The price of carbon in Europe: more lip service, or a real tax?

In just a few hours the European Union will release its draft rules for Phase 3 of the Emission Trading Scheme. Everyone is waiting on word of whether the EU will force emitting companies to purchase all emission credits at auction. If this happens, then the ETS’s teeth will have grown longer and sharper.

The question is, will those teeth rip and slash carbon emissions, or will they maul the European Union economy? Certain heavy industries have been on a media blitz lately, warning of job losses in the tens of thousands if the ETS foists costs on European companies that their competitors don’t have to bear. The head of the German steel industry association told Agence France Presse that “if the law on certificate trading for carbon dioxide emissions is introduced as planned … no steel manufacturer will invest in Europe.”

All those who have been advocating carbon trading, or carbon taxation, will be watching the European Commission’s next move like a Leaf’s fan watches Cliff Fletcher. The ETS has up to now been a giant expectation-management exercise. The price a company pays for permission to emit each extra tonne of carbon depends on everybody’s definition of “extra.” “Extra” minus one tonne is that company’s emissions cap, which is established through an exercise that is part estimate, and part negotiation. The negotiation part is what has so far kept the market price of permits low: companies have tended to highball their estimates of emissions for an upcoming period, and their national governments have tended to support those estimates in dealing with the European Commission (which administers the scheme). And the EC has generally accepted them. So far.
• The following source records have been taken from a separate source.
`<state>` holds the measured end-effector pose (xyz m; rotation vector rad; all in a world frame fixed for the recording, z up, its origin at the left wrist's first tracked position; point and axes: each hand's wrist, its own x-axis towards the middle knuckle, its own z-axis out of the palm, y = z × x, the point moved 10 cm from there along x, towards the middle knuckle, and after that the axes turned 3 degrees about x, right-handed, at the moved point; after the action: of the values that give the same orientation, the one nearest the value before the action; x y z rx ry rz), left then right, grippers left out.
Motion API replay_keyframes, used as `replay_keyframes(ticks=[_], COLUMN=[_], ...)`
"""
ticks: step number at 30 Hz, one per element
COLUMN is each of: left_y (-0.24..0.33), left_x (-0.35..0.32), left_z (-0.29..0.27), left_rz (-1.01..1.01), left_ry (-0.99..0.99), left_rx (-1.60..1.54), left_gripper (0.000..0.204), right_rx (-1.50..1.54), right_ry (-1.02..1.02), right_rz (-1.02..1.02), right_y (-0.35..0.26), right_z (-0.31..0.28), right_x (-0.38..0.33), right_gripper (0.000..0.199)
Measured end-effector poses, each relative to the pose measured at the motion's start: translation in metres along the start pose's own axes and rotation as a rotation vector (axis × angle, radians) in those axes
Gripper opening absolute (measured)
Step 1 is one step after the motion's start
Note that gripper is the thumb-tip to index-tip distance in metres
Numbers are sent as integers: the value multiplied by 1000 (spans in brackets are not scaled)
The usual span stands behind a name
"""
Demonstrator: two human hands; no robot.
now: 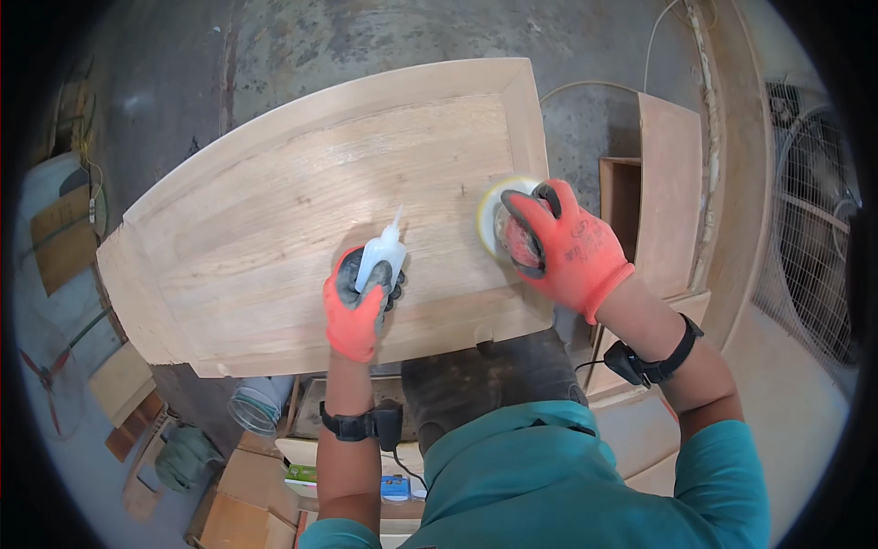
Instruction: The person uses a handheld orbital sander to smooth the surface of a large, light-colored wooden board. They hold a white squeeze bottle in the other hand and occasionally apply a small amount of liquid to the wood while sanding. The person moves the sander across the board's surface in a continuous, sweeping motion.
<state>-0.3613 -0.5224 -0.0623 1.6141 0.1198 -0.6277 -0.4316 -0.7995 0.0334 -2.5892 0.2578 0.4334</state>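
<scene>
A large pale wooden panel (302, 220) with a curved far edge and a raised frame lies flat in front of me. My left hand (357, 306), in an orange-red glove with grey palm, is wrapped round a white squeeze bottle (384, 252). Its narrow nozzle points up and away over the panel. My right hand (572, 247), gloved alike, grips the worn reddish top of a round sander (518, 236). The sander's white disc with a yellowish rim sits at the panel's right part; whether it presses on the wood I cannot tell.
To the right stand an open wooden box (622, 197), a leaning board (670, 192) and a large fan behind a wire guard (809, 220). At the lower left are a clear plastic bucket (258, 407), a green cloth bundle (187, 457) and wood offcuts (122, 382). A thin hose (585, 84) runs behind the panel.
</scene>
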Motion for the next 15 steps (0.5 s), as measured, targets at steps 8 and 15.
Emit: replay_keyframes(ticks=[8, 15], left_y=[9, 12], left_x=[1, -1], left_z=[8, 10], left_rz=[-102, -67], left_ry=[-111, -82], left_rx=[-42, -103], left_gripper=[36, 32], right_rx=[40, 31], right_ry=[35, -81], right_rz=[-114, -272], right_y=[-9, -40], right_z=[17, 49], right_x=[-7, -47], right_gripper=[63, 55])
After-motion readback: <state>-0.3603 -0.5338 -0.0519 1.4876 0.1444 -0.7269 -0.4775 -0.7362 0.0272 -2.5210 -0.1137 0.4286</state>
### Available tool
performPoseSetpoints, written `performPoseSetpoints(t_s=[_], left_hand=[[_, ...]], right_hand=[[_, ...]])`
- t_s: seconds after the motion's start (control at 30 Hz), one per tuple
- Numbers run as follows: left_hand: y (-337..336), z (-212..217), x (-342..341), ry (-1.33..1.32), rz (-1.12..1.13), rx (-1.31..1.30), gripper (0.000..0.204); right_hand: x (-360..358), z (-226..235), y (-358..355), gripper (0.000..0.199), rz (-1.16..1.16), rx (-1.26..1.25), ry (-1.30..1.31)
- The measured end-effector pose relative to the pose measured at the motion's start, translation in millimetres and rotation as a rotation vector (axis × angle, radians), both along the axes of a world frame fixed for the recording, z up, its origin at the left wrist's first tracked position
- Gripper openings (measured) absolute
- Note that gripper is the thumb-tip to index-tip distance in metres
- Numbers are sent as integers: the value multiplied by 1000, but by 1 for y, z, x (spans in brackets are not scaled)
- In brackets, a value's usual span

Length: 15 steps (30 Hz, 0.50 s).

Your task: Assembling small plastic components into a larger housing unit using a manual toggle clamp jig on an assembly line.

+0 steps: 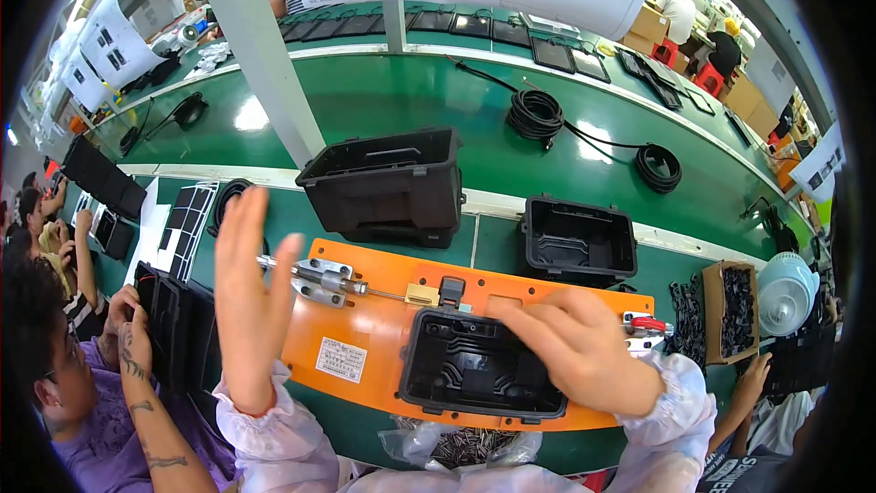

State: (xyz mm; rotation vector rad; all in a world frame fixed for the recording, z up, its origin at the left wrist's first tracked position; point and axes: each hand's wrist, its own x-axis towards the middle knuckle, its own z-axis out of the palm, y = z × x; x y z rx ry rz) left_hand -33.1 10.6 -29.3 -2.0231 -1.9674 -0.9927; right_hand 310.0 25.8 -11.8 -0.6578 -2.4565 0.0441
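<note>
My left hand [245, 301] is raised with its fingers stretched out, holding nothing, beside the left push clamp [327, 281] of an orange fixture plate [306, 342]. An open black plastic box [474, 361] sits in the plate's middle, its inside facing up. A small tan block [422, 295] at the clamp's rod end and a black latch piece [451, 290] stand at the box's far edge. My right hand [584, 347] hangs over the box's right side, fingers bent and together; whatever they may hold is hidden. Behind it shows a red-handled clamp [646, 324].
Beyond the plate stand a big black case [383, 192] and a smaller black box [579, 242]. A bag of metal pins [470, 447] lies at the near edge. A cardboard box [730, 310] of black parts and a fan [787, 294] are right. Co-workers sit on both sides.
</note>
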Motion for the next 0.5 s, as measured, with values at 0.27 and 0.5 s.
performPoseSetpoints(t_s=[0.27, 0.5], left_hand=[[-29, -28, -20, -128, 295, -59, 53], [-37, -9, 25, -6, -44, -52, 41]], right_hand=[[-38, -18, 28, 50, 45, -96, -210], [-36, -26, 25, 46, 79, -99, -206]])
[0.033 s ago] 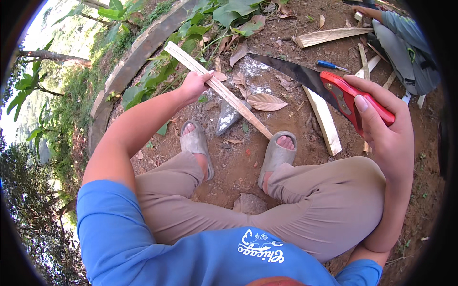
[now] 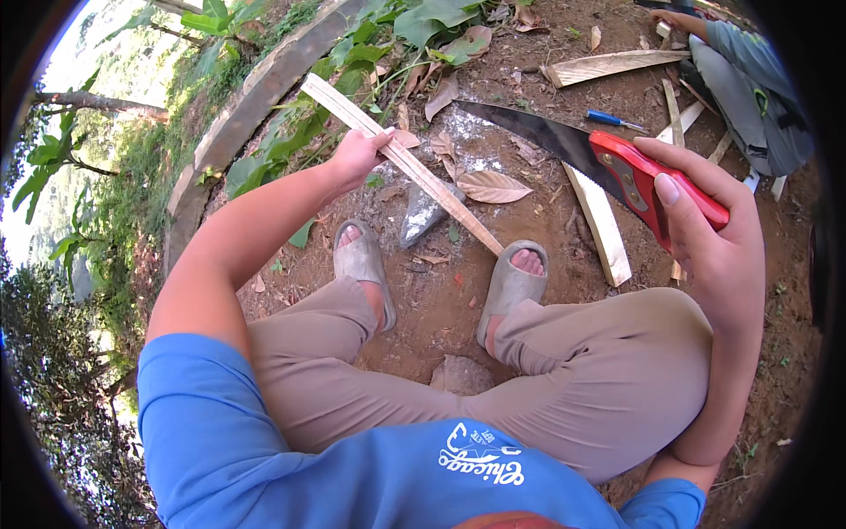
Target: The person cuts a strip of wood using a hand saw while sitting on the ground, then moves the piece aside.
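The ground (image 2: 423, 339) has a low wall (image 2: 233, 123) along its left edge. The right hand (image 2: 724, 251) clasps a raised saw (image 2: 546, 137) by its handle (image 2: 708, 210); nearer the walled edge, the left hand (image 2: 359, 159) pinches a stick (image 2: 441, 196), its end by the right sandal (image 2: 514, 289). Farther from that edge lies a blue-handled tool (image 2: 604, 117).

Brown dirt (image 2: 410, 357) is being covered in one patch by white powder (image 2: 467, 130). Near that patch, a pointed grey stone (image 2: 414, 227) and a big dry leaf (image 2: 493, 187) are being held up by the ground. A blue-handled tool (image 2: 606, 117) is being carried there too, near a long, curved board (image 2: 617, 67). A pale board (image 2: 601, 234) is being held up farther down. The dirt is also being pressed by two sandals (image 2: 504, 291), and a rough stone (image 2: 462, 376) is being held up near them.
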`<state>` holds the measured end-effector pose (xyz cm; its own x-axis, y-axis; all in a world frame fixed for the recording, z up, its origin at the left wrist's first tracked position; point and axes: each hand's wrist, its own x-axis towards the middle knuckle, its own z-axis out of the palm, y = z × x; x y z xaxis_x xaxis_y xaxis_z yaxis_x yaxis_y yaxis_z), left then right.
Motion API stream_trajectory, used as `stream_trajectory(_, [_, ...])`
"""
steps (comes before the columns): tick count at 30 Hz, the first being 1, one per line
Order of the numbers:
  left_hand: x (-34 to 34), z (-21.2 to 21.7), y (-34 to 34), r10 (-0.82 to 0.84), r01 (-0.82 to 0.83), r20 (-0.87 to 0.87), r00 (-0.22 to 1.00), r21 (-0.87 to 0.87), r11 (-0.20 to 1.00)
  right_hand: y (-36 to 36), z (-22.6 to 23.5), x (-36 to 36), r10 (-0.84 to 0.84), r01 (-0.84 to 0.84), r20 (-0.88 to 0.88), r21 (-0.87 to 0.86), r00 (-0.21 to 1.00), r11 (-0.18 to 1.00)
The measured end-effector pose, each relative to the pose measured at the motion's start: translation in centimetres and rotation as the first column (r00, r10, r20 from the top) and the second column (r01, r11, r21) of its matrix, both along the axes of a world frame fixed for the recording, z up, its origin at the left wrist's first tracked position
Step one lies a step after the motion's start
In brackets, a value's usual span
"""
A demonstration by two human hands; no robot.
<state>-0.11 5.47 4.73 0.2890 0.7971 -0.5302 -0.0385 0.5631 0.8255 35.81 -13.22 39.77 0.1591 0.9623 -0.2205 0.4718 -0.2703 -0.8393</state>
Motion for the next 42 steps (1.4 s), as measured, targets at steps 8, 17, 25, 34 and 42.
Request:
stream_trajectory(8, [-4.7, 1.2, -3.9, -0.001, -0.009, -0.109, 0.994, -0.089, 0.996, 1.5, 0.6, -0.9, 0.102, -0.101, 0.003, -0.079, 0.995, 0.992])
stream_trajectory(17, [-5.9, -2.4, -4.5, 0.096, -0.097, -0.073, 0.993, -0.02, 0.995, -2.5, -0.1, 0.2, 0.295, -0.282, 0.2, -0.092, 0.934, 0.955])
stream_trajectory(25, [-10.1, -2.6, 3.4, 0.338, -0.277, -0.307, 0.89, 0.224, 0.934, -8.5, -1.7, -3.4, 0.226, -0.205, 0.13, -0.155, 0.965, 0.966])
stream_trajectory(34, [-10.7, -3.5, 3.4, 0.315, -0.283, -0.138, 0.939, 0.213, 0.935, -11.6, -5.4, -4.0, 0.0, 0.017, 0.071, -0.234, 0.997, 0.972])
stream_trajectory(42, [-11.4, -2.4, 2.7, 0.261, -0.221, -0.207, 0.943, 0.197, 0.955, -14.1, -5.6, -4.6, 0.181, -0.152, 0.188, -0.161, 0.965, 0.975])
This systemic leniency has led to permit proliferation, which has driven down the market price. Emitters therefore have had little incentive to reduce emissions.

But the EC has become stricter in approving member countries’ emissions estimates (see article). And now with today’s impending announcement on full auctioning of permits, the rubber is about to hit the road. Angela Merkel and Nicolas Sarkozy have both said they will protect their home industries from costs that render them uncompetitive.

So it’s down to a choice: fight climate change or defend jobs. My prediction is we’ll see more of the lip service that has served the EU so well in its self-congratulatory condemnation of the arch-fiend George Bush. The ETS’s teeth will stay short and dull.